Başak KAYA/ANKARA
Muhalefetin koalisyon hesaplarında yer alan “Cumhurbaşkanının anayasal sınıra çekilmesi” yönündeki kırmızı çizgiye Anayasa Mahkemesi verdiği kararla ilk adımı attı. Bundan sonra Genelkurmay Başkanı, Kuvvet Komutanları ve MİT Müsteşarının yargılanmasıyla ilgili son karar merci Cumhurbaşkanı olmayacak.
Ergenekon, Balyoz, Uludere, Oslo görüşmelerinde yaşanan tartışmalarına son noktayı AYM koydu. AYM, CHP’nin, Askerlik Kanunu ile Bazı Kanun ve Kanun Hükmünde Kararnamelerde Değişiklik Yapılmasına Dair Kanun’a ilişkin iptal istemini 14 Ocak’ta görüştü ve esastan karara bağladı.
Genelkurmay Başkanı ve Kuvvet Komutanlarının yargılanmalarıyla ilgili karara itiraz edilebilen tek makam Cumhurbaşkanlığı idi. Cumhurbaşkanının verdiği karar ise kesin hükmündeydi ve bu karara itiraz edilebilecek başka bir merci bulunmuyordu. AYM verdiği kararla bu durumun hak arama özgürlüğüne aykırı olduğuna karar verdi ve ilgili yasa maddesini iptal ederek mahkemeye itiraz hakkının yolunu açtı.
KARAR FİDAN’I DA ETKİLİYOR
MİT Müsteşarı Hakan Fidan, KCK soruşturması kapsamında Oslo’da yapılan görüşmelerle ilgili olarak ifadeye çağırılmıştı. Sonraki süreçte Fidan, AKP hükümeti tarafından korumaya alınmış ve Meclis’te yasal düzenleme ile yargılanma şartları değiştirilmişti. Fidan’ın yargılanması konusunda son kararı Cumhurbaşkanı’nın onayı gerekiyor ve başka bir itiraz merci de bulunmuyordu. Bu düzenleme asker kişilerin yargılanma usullerini düzenleyen yasaya dayandırılmıştı.
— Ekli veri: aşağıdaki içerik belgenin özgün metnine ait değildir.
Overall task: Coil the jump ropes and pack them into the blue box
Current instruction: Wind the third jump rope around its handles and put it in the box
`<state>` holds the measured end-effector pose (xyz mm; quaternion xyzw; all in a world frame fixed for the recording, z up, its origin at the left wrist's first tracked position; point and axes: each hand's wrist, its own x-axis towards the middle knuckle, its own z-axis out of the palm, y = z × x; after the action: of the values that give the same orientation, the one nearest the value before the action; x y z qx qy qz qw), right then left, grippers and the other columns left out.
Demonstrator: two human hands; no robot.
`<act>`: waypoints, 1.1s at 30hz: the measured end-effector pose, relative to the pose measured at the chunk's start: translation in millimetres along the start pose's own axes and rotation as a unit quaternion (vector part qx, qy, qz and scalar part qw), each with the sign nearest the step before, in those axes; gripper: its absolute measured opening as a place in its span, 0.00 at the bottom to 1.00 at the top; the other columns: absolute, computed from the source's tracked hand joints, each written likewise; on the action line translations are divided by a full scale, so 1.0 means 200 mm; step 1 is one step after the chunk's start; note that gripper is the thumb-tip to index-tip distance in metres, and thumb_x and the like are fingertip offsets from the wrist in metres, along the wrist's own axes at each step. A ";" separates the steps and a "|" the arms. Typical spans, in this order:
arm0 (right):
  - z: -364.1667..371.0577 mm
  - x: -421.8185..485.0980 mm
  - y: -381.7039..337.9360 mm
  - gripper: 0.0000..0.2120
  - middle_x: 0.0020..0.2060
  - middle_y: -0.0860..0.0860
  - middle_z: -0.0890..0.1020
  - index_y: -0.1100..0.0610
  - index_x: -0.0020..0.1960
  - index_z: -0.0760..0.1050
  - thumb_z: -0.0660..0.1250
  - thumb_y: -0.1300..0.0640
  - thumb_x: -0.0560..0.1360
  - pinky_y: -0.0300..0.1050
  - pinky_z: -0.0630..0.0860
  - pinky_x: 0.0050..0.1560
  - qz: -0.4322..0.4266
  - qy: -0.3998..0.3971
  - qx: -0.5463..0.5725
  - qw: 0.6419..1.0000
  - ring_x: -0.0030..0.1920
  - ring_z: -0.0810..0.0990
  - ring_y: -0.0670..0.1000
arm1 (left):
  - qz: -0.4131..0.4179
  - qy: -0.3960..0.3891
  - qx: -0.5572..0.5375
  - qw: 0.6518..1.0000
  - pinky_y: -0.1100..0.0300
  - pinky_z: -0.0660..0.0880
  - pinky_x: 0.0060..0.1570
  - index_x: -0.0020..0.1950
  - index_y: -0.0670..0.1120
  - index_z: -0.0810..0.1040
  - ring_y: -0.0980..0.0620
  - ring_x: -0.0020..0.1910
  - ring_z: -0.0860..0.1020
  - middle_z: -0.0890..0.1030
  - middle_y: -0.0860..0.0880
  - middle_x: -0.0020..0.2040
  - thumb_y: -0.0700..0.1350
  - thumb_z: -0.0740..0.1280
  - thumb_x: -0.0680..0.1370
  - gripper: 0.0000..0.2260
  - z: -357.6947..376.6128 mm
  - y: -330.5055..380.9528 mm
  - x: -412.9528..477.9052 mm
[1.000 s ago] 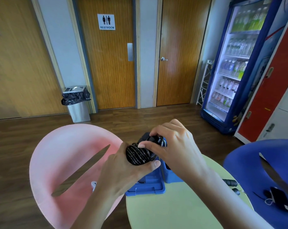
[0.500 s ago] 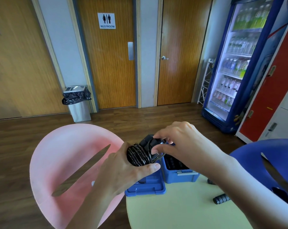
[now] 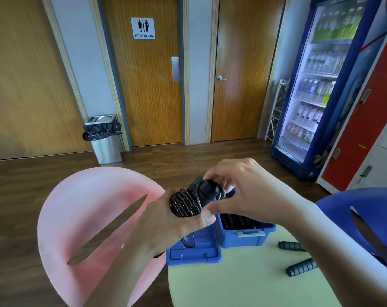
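My left hand [image 3: 166,220] grips a black coiled jump rope [image 3: 188,203] around its handles, held above the table edge. My right hand [image 3: 245,191] pinches the thin cord at the handle tops beside the coil. Just below and behind the hands stands the open blue box [image 3: 246,237], with dark coiled ropes inside. Its blue lid [image 3: 193,254] lies flat to the left of it. Another rope's two black ribbed handles [image 3: 301,267] lie on the table to the right, partly hidden by my right forearm.
The round pale green table [image 3: 232,284] carries the box and lid at its far edge. A pink chair [image 3: 81,213] stands to the left, a blue chair [image 3: 365,204] to the right. A bin, doors and a drinks fridge [image 3: 321,85] stand farther back.
My right hand has lifted off the coil and shifted right, now pinching the cord at the handle tops. The box and the loose handles have come into view.
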<state>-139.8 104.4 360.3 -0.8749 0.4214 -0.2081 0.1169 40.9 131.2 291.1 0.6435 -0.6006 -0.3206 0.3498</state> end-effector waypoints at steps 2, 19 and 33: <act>0.00 0.02 0.00 0.26 0.44 0.44 0.78 0.48 0.52 0.80 0.72 0.33 0.61 0.45 0.76 0.50 0.008 0.005 0.016 1.000 0.44 0.76 0.44 | 0.006 -0.013 -0.002 1.000 0.62 0.69 0.31 0.42 0.59 0.74 0.63 0.23 0.73 0.77 0.64 0.27 0.68 0.73 0.57 0.21 0.00 0.00 0.01; 0.04 0.04 -0.03 0.24 0.45 0.44 0.75 0.49 0.49 0.78 0.72 0.34 0.62 0.41 0.72 0.49 0.041 0.033 0.018 0.998 0.46 0.74 0.46 | 0.023 0.006 -0.006 1.000 0.61 0.70 0.31 0.41 0.55 0.73 0.57 0.27 0.74 0.76 0.60 0.27 0.75 0.70 0.52 0.30 -0.02 -0.01 0.03; 0.12 0.02 -0.01 0.21 0.37 0.44 0.77 0.51 0.43 0.78 0.75 0.36 0.61 0.35 0.68 0.40 0.048 0.097 0.058 0.992 0.40 0.74 0.43 | -0.001 0.005 -0.009 1.000 0.61 0.71 0.30 0.42 0.54 0.74 0.59 0.26 0.75 0.76 0.59 0.27 0.74 0.71 0.49 0.32 -0.02 -0.01 0.01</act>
<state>-125.3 102.8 339.8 -0.8210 0.4595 -0.3104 0.1359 45.8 129.8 291.4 0.6427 -0.5953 -0.3235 0.3578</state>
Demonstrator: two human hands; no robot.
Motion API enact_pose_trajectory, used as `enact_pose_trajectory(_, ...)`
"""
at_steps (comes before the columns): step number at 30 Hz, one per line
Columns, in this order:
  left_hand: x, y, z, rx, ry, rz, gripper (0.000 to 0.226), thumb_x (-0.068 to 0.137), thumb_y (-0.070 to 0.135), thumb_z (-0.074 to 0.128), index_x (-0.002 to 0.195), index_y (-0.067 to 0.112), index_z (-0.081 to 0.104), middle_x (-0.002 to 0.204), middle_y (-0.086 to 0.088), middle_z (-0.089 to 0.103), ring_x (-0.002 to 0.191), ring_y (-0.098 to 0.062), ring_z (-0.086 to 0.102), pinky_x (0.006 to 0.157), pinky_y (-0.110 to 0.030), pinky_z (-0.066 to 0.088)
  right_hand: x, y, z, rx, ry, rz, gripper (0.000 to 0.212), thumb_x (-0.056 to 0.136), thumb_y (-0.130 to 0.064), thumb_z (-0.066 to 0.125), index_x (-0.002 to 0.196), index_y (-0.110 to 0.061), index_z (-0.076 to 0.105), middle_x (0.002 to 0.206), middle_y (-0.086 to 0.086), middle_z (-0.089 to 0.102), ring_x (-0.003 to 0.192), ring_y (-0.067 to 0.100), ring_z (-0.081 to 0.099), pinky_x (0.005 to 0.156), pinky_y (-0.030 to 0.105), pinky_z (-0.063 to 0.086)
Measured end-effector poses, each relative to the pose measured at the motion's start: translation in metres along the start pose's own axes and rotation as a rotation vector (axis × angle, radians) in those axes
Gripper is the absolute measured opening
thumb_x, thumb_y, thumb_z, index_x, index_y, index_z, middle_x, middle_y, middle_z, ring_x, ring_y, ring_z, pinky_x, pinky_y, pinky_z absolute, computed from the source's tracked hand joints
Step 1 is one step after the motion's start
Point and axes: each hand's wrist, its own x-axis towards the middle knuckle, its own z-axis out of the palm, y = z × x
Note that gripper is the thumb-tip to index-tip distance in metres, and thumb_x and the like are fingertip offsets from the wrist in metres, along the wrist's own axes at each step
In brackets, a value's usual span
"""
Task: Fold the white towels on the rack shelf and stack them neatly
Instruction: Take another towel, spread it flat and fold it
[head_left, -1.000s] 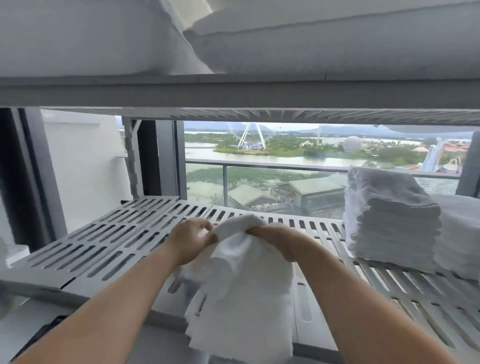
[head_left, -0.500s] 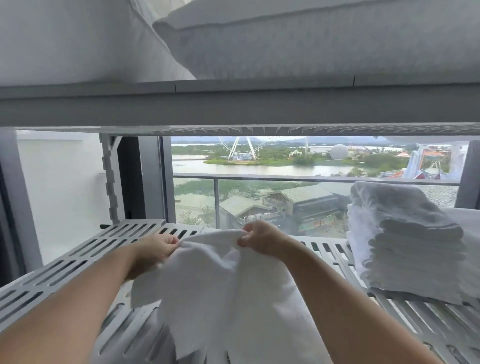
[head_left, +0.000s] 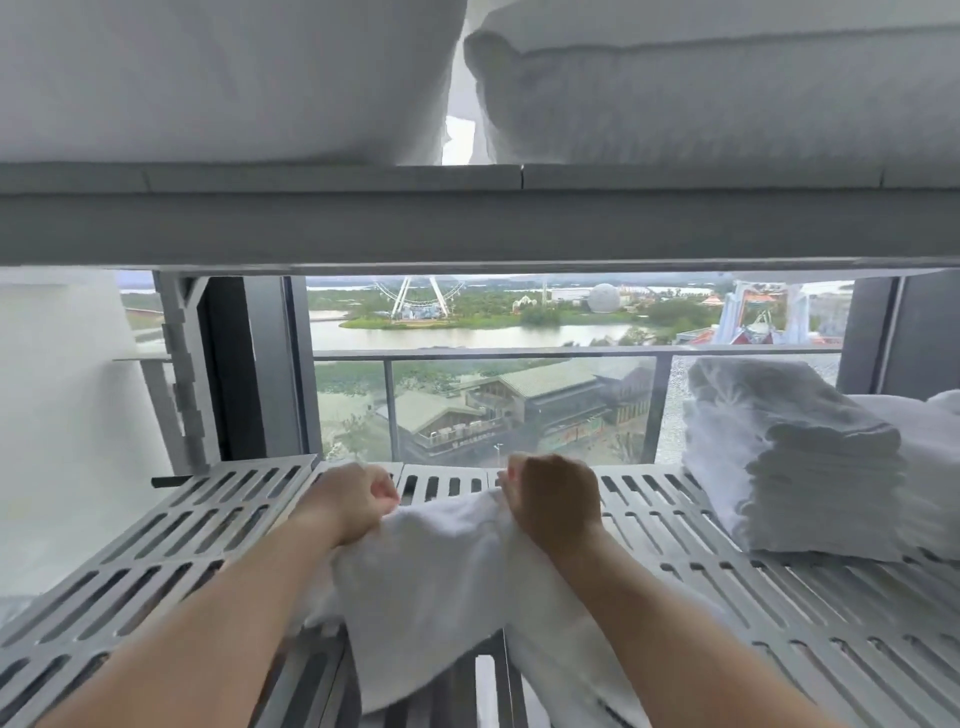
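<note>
We find no legible text, label, brand, number or sign. A coloured strip (head_left: 569, 432) on the front of the building (head_left: 545, 387) outside the window may be signage, but it is too blurred for us to read.
</note>
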Motion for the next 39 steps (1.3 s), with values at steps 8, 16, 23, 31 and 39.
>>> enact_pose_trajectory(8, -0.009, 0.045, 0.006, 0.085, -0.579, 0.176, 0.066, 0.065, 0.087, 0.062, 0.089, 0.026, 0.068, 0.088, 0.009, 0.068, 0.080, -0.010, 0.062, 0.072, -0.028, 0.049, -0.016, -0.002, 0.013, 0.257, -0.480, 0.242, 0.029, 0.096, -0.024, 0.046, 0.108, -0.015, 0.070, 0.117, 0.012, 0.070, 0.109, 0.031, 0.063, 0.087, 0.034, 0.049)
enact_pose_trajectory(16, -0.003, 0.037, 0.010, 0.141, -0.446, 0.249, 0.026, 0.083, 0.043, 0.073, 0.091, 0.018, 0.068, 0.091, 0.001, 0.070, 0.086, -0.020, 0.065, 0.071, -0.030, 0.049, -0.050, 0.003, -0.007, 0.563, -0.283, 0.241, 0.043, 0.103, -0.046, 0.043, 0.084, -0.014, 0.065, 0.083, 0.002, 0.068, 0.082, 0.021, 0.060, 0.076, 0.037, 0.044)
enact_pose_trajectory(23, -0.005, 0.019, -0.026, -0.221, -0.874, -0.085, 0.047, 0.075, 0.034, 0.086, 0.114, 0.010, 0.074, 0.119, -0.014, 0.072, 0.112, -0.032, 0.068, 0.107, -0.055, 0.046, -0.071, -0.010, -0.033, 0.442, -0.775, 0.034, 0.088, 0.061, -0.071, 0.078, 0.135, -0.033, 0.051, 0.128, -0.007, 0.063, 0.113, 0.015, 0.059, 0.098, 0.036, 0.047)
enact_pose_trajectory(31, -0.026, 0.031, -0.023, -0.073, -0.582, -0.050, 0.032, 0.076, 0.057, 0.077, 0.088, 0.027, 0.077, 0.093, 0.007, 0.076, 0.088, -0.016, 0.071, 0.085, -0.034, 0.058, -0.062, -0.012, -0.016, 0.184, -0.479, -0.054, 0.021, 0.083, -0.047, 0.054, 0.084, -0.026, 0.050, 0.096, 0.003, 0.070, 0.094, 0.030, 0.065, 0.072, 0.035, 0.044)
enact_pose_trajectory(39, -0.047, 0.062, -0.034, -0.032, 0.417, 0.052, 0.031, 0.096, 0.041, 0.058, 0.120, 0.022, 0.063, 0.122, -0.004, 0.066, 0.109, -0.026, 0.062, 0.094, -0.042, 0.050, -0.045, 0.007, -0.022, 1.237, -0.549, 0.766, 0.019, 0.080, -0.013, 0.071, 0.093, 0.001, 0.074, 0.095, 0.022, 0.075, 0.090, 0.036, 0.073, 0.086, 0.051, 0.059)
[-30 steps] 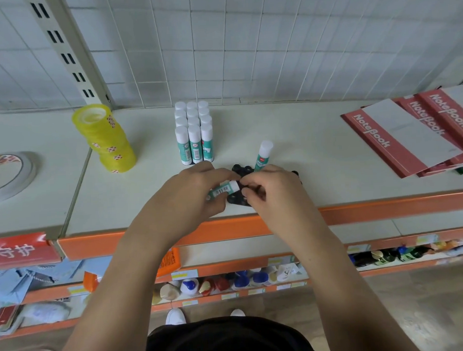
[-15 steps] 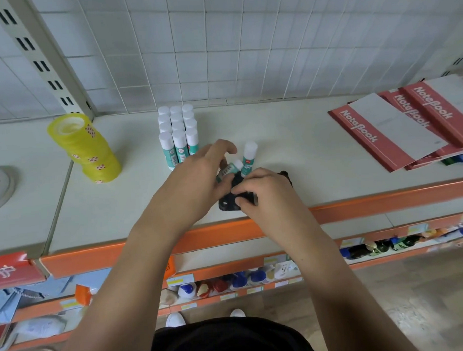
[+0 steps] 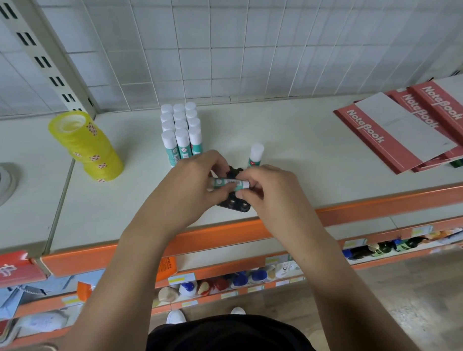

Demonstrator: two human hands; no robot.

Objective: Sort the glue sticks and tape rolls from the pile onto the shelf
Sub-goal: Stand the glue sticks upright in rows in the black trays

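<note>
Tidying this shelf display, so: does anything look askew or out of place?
The yellow tape stack looks crooked, its rolls staggered rather than aligned. One glue stick stands alone, apart from the neat block of glue sticks.

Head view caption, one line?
Left hand and right hand hold a glue stick sideways over a black tray, near upright glue sticks and stacked yellow tape.

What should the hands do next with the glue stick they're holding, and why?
Probably stand the glue stick upright beside the standing rows: the left hand and right hand hold it sideways above the black holder, and the sorted ones stand caps up.
</note>
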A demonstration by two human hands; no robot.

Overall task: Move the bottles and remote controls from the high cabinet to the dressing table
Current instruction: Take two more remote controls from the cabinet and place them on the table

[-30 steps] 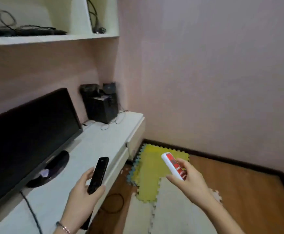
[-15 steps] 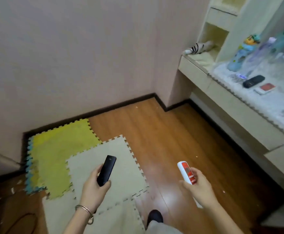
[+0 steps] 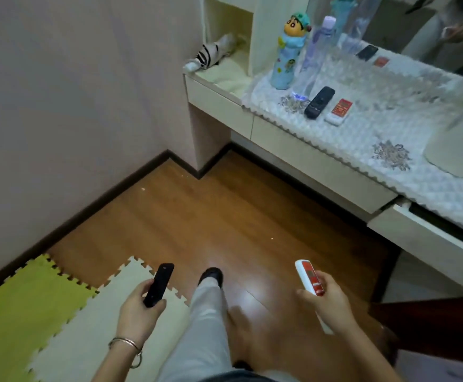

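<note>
So bottles [image 3: 287,59] and two remotes [image 3: 319,102] already sit on the dressing table [image 3: 307,144] at 1 o'clock, but the left hand [image 3: 139,307] grips a black remote [image 3: 158,285] at 7 and the right hand [image 3: 326,301] a red-white remote [image 3: 309,277] at 5, both undelivered.

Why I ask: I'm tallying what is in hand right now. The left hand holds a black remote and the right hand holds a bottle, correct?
Not quite: the head view shows the right hand holding a white-and-red remote, not a bottle. The left hand does hold a black remote.
</note>
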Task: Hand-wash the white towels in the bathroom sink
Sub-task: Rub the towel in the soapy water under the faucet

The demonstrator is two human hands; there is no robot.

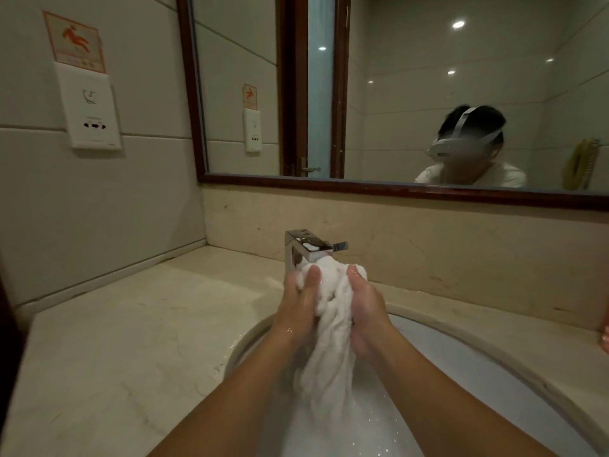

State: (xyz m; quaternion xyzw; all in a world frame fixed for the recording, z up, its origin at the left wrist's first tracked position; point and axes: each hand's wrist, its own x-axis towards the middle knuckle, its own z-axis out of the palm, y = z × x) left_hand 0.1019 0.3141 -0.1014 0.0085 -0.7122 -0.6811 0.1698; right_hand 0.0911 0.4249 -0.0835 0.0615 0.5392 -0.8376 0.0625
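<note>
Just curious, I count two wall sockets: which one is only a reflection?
The smaller socket, seen inside the framed mirror; the larger socket sits on the left wall, outside the frame.

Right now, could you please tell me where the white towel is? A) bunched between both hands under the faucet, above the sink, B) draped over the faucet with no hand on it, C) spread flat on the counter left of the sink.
A: the left hand and right hand both grip the bunched white towel just below the faucet spout, its lower end hanging into the sink.
</note>
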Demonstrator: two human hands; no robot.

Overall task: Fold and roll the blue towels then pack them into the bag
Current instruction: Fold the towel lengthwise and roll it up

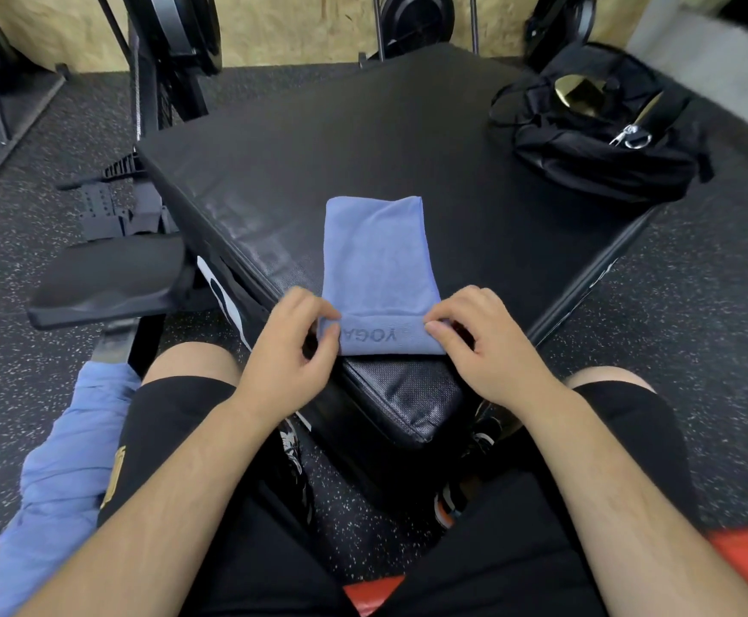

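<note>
Narrow folded towel (376, 260) lies on the black pad (363, 140), near end at the pad's near corner, long axis running straight away from the person. Near end is turned over once. Grip: left hand (292, 345) pinches that turn's left end, right hand (483, 345) its right end, hands apart. Roll likely goes outward. Black bag (603, 144) sits at the far right corner, nearer the right hand.

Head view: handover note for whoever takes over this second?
Hands: left hand and right hand each pinch one end of the roll's first turn at the folded towel's near edge.
It lies lengthwise on the black pad.
A second towel hangs crumpled by the left thigh.
The bag sits at the pad's far right corner.
Done: fold, roll started.
Left: finish roll, do second towel, pack both.
</note>
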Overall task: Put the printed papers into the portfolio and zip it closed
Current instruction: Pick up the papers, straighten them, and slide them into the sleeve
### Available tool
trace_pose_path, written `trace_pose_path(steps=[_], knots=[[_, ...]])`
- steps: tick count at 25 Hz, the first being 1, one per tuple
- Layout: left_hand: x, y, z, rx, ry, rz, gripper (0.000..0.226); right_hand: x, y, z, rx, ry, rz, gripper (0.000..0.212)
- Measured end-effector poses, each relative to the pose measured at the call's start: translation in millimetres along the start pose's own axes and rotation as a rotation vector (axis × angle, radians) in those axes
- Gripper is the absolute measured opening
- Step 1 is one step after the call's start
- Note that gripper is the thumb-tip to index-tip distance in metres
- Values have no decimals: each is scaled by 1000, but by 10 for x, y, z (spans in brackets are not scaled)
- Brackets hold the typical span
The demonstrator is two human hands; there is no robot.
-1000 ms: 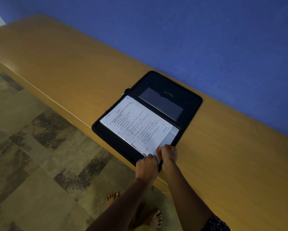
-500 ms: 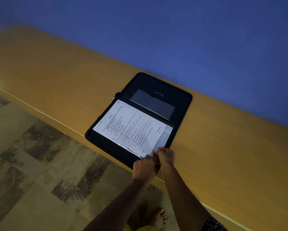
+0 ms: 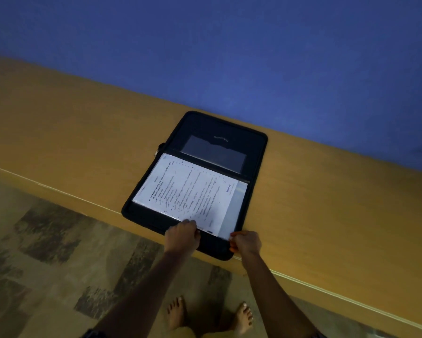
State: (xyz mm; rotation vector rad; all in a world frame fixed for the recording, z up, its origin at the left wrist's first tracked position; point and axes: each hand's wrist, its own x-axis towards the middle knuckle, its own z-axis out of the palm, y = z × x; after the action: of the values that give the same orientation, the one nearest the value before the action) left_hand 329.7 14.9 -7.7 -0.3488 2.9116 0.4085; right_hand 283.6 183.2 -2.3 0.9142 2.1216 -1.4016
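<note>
On the long wooden table (image 3: 327, 215), against the blue wall (image 3: 254, 57), I see one black portfolio (image 3: 258, 152) lying open, its near edge hanging slightly over the table's front edge. Its far half shows a dark flat pocket (image 3: 212, 152); its near half carries the printed papers (image 3: 185, 191), a white stack with lines of text, lying flat inside the zip border with a clear plastic sleeve edge showing along the right side. I cannot count the sheets in the stack.

My left hand (image 3: 182, 236) rests at the near edge of the papers, fingers curled down onto the sheet, though whether they pinch it I cannot tell. My right hand (image 3: 246, 242) is closed on the near right corner of the papers, thumb and fingers together on the plastic edge. The two hands are apart, both over the portfolio's near rim.

Nothing else lies on the table near the portfolio. Below, two bare feet (image 3: 178, 313) stand on patterned floor tiles (image 3: 58, 252).
</note>
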Motion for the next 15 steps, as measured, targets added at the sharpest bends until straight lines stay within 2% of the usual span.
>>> trace_pose_path(steps=[6,9,12,15], knots=[[314,-882,-396,-34,146,-253,26,-173,284,49,52,95,63,16],[385,-1214,-505,-81,104,-425,41,-260,433,105,102,137,107,11],[469,-1395,-553,-144,44,-456,41,-298,487,208,102,168,79,20],[542,-1425,-597,-166,-19,-450,40,-312,503,292,180,172,152,23]])
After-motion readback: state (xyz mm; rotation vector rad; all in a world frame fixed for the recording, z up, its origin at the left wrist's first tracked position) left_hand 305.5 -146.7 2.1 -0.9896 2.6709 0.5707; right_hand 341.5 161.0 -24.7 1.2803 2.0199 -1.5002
HUKUK YENİDEN GERİ DÖNÜYOR
AYM’ye yapılan başvuruda CHP adına imzası bulunan CHP İstanbul Milletvekili Akif Hamzaçebi kararı SÖZCÜ’ye değerlendirdi ve şöyle konuştu:
‘’Kuvvet Komutanları ile Genelkurmay Başkanı’nın görev suçları ile ilgili başbakan veya İçişleri Bakanı tarafından soruşturmaya izin verilmemesi ya da verilmesiyle ilgili itirazlar on gün içinde Cumhurbaşkanına yapılabiliyordu. Cumhurbaşkanının verdiği kararın kesin hükmünde olduğu yönündeki kararı AYM iptal etti. Oysa hukuk devletinde bu kararların kesin olması mümkün değildir. Yargı yolu açık olmalıdır. Son derece doğru bir karar. MİT müsteşarı bu maddeye atıf yapılarak düzenleme yapılmış ve Cumhurbaşkanının korumasına alınmıştı. Bu hükmün iptali ile birlikte MİT Müsteşarını koruyan madde de ortadan kalkmış oldu. Çok önemli bir karardır. Böylece AYM, Cumhurbaşkanını anayasal sınırlar içine çekti.’’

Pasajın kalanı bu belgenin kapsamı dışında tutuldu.